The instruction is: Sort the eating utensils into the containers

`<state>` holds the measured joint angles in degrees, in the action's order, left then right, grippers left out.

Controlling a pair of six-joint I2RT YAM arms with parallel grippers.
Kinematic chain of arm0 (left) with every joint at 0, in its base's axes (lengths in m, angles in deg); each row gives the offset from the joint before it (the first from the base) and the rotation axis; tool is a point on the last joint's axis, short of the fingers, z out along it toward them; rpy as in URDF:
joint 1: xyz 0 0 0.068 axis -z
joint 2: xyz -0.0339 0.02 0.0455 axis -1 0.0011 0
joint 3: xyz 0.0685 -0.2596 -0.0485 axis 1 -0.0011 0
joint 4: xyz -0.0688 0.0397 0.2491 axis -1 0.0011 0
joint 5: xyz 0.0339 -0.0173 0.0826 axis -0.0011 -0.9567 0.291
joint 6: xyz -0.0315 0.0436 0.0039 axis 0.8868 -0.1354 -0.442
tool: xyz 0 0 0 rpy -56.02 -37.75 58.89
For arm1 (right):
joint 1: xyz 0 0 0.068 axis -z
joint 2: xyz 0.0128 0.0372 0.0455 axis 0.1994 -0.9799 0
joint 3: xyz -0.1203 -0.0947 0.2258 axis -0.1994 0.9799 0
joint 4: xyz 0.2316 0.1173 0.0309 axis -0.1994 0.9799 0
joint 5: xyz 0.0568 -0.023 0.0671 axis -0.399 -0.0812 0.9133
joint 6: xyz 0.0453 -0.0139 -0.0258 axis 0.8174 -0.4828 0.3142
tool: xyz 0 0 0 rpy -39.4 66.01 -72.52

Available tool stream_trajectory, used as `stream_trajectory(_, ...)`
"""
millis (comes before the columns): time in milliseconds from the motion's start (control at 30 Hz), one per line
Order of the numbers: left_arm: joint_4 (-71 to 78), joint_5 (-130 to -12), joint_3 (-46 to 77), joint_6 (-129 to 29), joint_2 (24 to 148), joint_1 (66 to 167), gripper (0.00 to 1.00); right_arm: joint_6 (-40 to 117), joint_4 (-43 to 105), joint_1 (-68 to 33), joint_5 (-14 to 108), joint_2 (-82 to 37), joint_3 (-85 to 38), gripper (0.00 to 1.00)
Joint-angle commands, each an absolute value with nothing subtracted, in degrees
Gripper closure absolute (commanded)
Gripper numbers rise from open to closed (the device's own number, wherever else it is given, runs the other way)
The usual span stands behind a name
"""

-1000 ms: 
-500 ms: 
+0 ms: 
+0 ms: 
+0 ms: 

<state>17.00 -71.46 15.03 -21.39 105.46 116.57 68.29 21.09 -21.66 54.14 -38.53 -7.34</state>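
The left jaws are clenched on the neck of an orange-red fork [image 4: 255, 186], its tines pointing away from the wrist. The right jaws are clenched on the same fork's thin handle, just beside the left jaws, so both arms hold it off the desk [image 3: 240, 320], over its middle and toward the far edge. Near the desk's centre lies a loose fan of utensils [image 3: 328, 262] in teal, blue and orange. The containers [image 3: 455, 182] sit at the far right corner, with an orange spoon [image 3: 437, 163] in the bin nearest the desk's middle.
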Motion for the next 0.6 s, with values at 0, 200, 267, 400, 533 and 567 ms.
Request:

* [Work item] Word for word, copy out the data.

* [Task solution]
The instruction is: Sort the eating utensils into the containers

`<state>` holds the measured joint angles in degrees, in the action's order, left then right, grippers left out.

Controlling a pair of six-joint I2RT YAM arms with parallel grippers.
Kinematic chain of arm0 (left) with every joint at 0, in its base's axes (lengths in m, angles in deg); each row gives the offset from the joint before it (the first from the base) and the rotation axis; tool is a point on the last joint's axis, short of the fingers, z out along it toward them; rpy as in URDF:
joint 1: xyz 0 0 0.068 axis -z
joint 2: xyz -0.0339 0.02 0.0455 axis -1 0.0011 0
joint 3: xyz 0.0685 -0.2596 -0.0485 axis 1 -0.0011 0
joint 4: xyz -0.0688 0.0397 0.2491 axis -1 0.0011 0
joint 5: xyz 0.0339 -0.0173 0.0826 axis -0.0011 -0.9567 0.291
joint 6: xyz -0.0315 0.0436 0.0039 axis 0.8868 -0.1354 -0.442
tool: xyz 0 0 0 rpy -56.02 -37.75 58.89
For arm1 (right):
joint 1: xyz 0 0 0.068 axis -z
joint 2: xyz 0.0128 0.0372 0.0455 axis 0.1994 -0.9799 0
joint 3: xyz -0.1203 -0.0947 0.2258 axis -0.1994 0.9799 0
joint 4: xyz 0.2316 0.1173 0.0309 axis -0.1994 0.9799 0
joint 5: xyz 0.0568 -0.023 0.0671 axis -0.399 -0.0812 0.9133
joint 6: xyz 0.0453 -0.0139 -0.0258 axis 0.8174 -0.4828 0.3142
tool: xyz 0 0 0 rpy -39.4 66.01 -72.52

Available tool stream_trajectory, used as `stream_trajectory(_, ...)`
"""
millis (comes before the columns): time in milliseconds from the motion's start (control at 30 Hz), one per line
Order of the numbers: left_arm: joint_4 (-71 to 78), joint_5 (-130 to -12), joint_3 (-46 to 77), joint_6 (-129 to 29), joint_2 (24 to 148), joint_1 (66 to 167), gripper (0.00 to 1.00); right_arm: joint_6 (-40 to 117), joint_4 (-43 to 105), joint_1 (-68 to 33), joint_5 (-14 to 108), joint_2 (-82 to 37), joint_3 (-85 to 38), gripper (0.00 to 1.00)
Joint-angle commands, each an absolute value with nothing subtracted, in degrees
Gripper closure absolute (commanded)
Gripper numbers rise from open to closed (the device's own number, wherever else it is given, runs the other way)
The usual span stands behind a name
"""

-1000 ms: 
-500 ms: 
+0 ms: 
+0 ms: 
+0 ms: 

<state>17.00 -71.46 15.03 -21.39 105.46 116.57 68.29 21.09 -21.66 54.14 -38.53 -7.34</state>
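The left jaws are clenched on the neck of an orange-red fork [image 4: 255, 186], its tines pointing away from the wrist. The right jaws are clenched on the same fork's thin handle, just beside the left jaws, so both arms hold it off the desk [image 3: 240, 320], over its middle and toward the far edge. Near the desk's centre lies a loose fan of utensils [image 3: 328, 262] in teal, blue and orange. The containers [image 3: 455, 182] sit at the far right corner, with an orange spoon [image 3: 437, 163] in the bin nearest the desk's middle.
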Motion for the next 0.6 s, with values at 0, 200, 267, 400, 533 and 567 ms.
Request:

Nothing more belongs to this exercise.